Quantitative Trading Theory (2) — Statistics Fundamentals

In this article we cover the fundamentals of Statistics for Quantitative Trading. The connections between the various topics covered and the motivation behind their developments will be discussed. In addition to books, research papers on robust estimation will be surveyed. It’s assumed that the reader has at least an elementary understanding of probability theory but not necessarily any statistical knowledge. As always, we begin with an overview of the topics discussed.

Statistics Fundamentals

Building models based on noisy dependent observations sampled from constantly evolving distributions requires a statistical understanding beyond the rudimentary. Some of the key results of introductory statistical texts rely heavily on asymptotic properties realised only by large independent samples and are contingent on assumptions that are simply invalid for financial datasets. Moreover, the focus on efficient unbiased estimators fails to acknowledge the tradeoff being made between model bias and model variance (“”The Bias-Variance Tradeoff”).

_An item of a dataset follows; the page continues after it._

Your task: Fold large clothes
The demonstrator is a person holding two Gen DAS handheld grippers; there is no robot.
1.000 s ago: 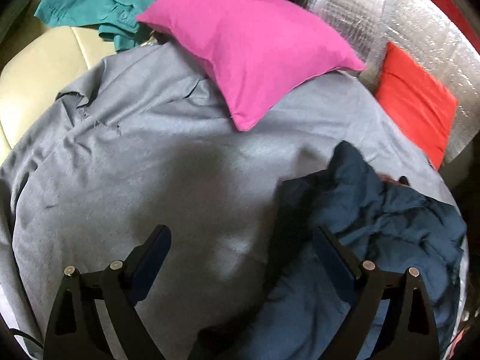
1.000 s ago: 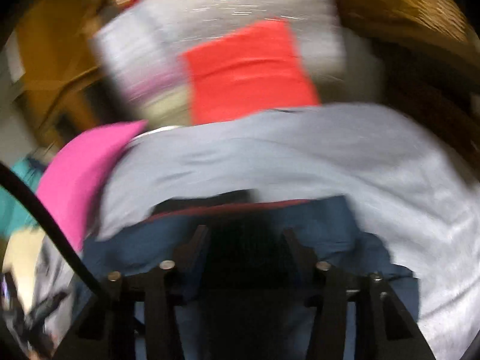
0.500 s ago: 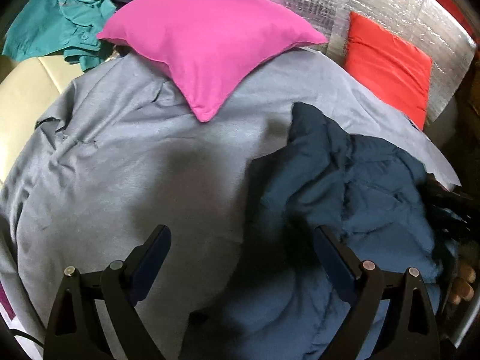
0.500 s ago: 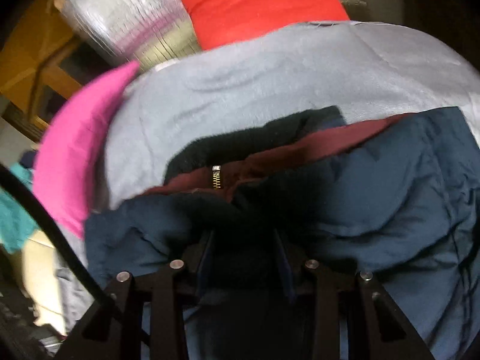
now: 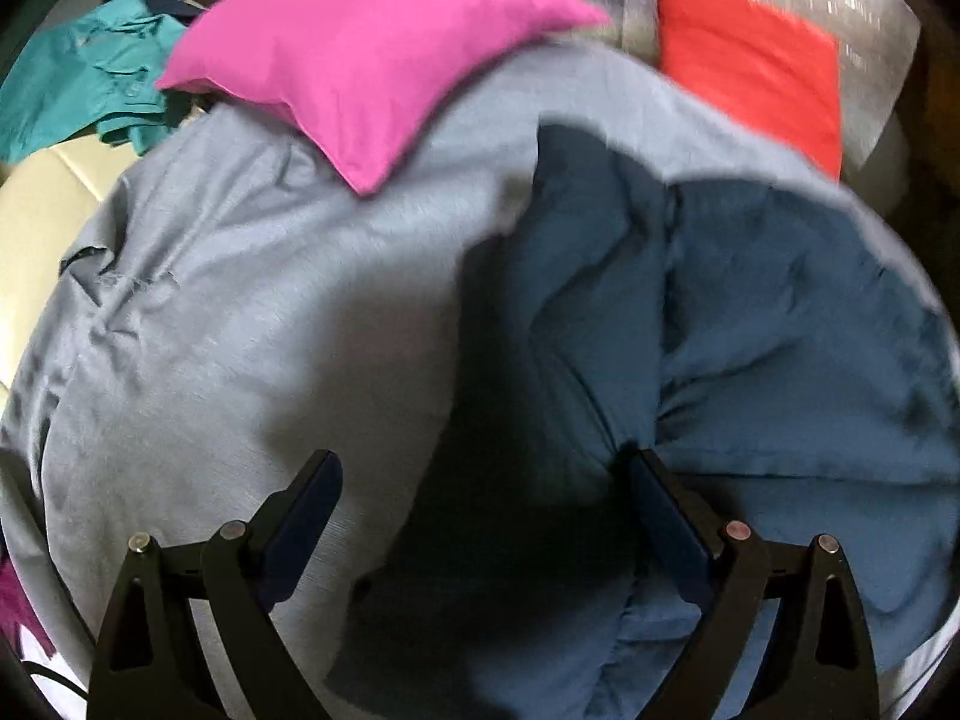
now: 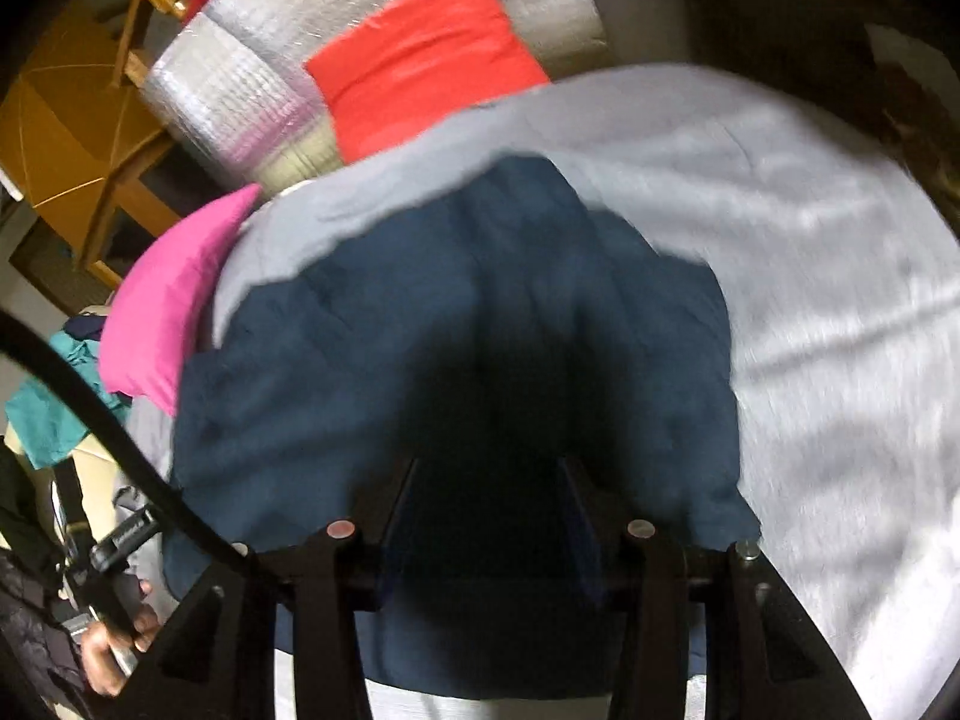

Nevertheless, the standard linear regression model established there forms a solid base from which to build upon. Structural tests to verify each of the underlying assumptions can be constructed, the statistical significance of conclusions can be assessed and confidence intervals around parameter estimates can be formed. By individually addressing each violated model assumption, a more realistic generalised regression model can be formulated that accounts for non-linear relationships, serially correlated residuals, endogeneity and heterogeneity.

Critical to the results surrounding the standard linear regression model and the generalised regression model is the Central Limit Theorem (CLT). The Central Limit Theorem presupposes independent observations, which is rarely accurate for real-world financial datasets of interest. Ergodic theory replaces the Central Limit Theorem’s independent observations assumption with one of stationarity. Fortunately, an abundance of real-world processes are stationary. Time Series Analysis studies such stationary processes using models such as ARIMA and GARCH that can be motivated by Wold’s Decomposition Theorem.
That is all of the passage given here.